### Exercise requirements
Every line of the data below should be repeated exactly, and no picture should be copied.
Content starts
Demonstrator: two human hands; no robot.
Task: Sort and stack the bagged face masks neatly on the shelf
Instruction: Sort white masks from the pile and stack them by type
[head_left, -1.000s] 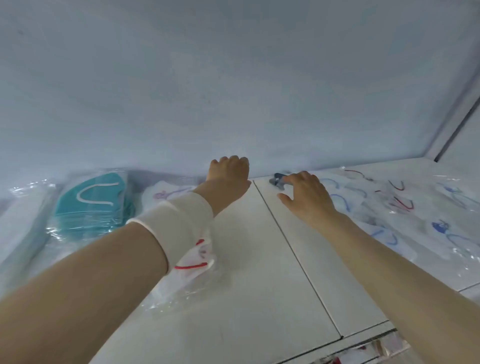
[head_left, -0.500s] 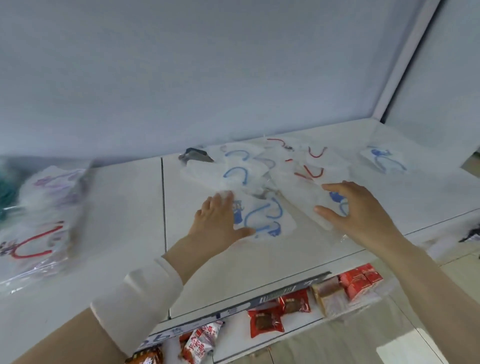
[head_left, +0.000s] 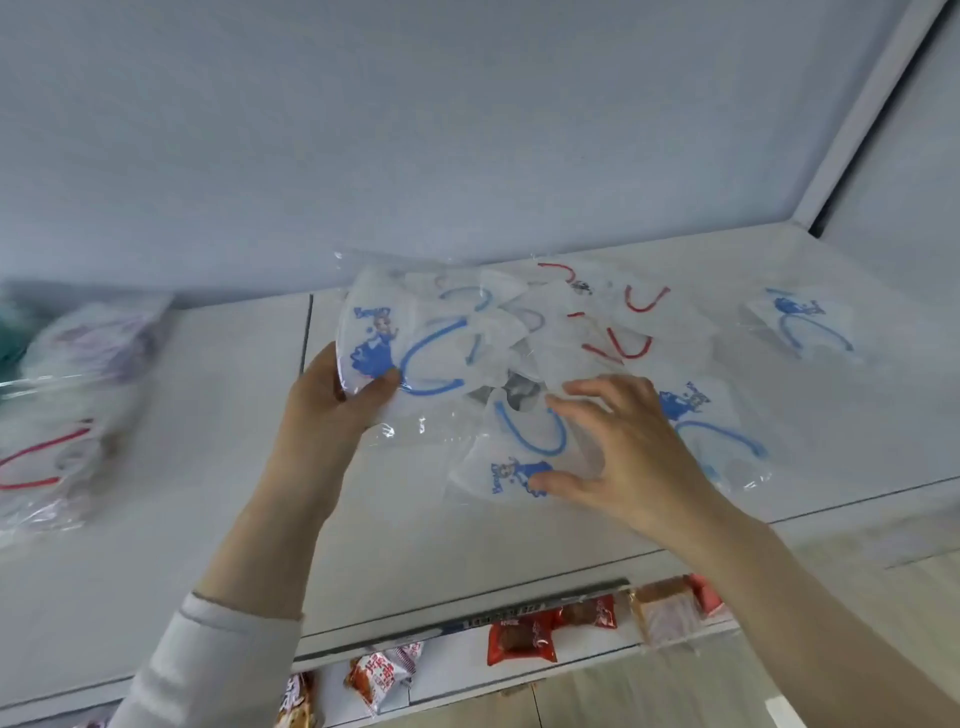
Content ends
### Task response
Demonstrator: two human hands; no robot.
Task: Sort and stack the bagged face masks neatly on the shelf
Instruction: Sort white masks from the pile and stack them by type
[head_left, -1.000s] 
[head_left, -0.500s] 
[head_left, +0.000s] 

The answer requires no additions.